Your instructions — From the listing below, set down exactly the lines between the one holding "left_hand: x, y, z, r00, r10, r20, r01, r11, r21" and the one holding "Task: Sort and", inclusive. No other line is wanted.
══════
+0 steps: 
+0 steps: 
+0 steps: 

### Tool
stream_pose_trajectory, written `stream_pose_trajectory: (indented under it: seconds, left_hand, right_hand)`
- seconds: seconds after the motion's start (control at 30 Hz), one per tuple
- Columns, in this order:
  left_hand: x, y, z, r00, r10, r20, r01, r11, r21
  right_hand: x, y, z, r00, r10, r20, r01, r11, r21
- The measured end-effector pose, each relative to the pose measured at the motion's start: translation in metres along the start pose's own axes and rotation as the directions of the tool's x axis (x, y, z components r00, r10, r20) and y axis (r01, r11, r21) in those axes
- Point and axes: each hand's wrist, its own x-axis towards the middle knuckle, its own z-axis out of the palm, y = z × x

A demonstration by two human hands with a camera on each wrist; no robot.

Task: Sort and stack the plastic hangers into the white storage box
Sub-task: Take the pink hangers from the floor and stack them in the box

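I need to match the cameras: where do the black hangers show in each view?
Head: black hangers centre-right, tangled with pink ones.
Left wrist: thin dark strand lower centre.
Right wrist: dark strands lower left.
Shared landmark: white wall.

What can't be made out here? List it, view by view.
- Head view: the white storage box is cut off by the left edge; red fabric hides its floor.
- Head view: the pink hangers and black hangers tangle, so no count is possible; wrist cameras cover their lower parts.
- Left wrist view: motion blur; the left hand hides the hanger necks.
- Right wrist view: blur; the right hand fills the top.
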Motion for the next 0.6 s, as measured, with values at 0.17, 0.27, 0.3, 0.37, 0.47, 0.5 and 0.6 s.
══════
Reply to the task —
  left_hand: x, y, z, r00, r10, r20, r01, r11, r21
  right_hand: x, y, z, r00, r10, r20, r01, r11, r21
- The measured end-effector pose, each relative to the pose measured at the motion's start: translation in metres along the start pose's own axes and rotation as the directions of the tool's x axis (x, y, z components r00, r10, r20) and y axis (r01, r11, r21) in those axes
- Point and axes: each hand's wrist, its own x-axis towards the middle knuckle, its own z-axis out of the palm, y = z × x

A demonstration by two human hands with a camera on each wrist; no robot.

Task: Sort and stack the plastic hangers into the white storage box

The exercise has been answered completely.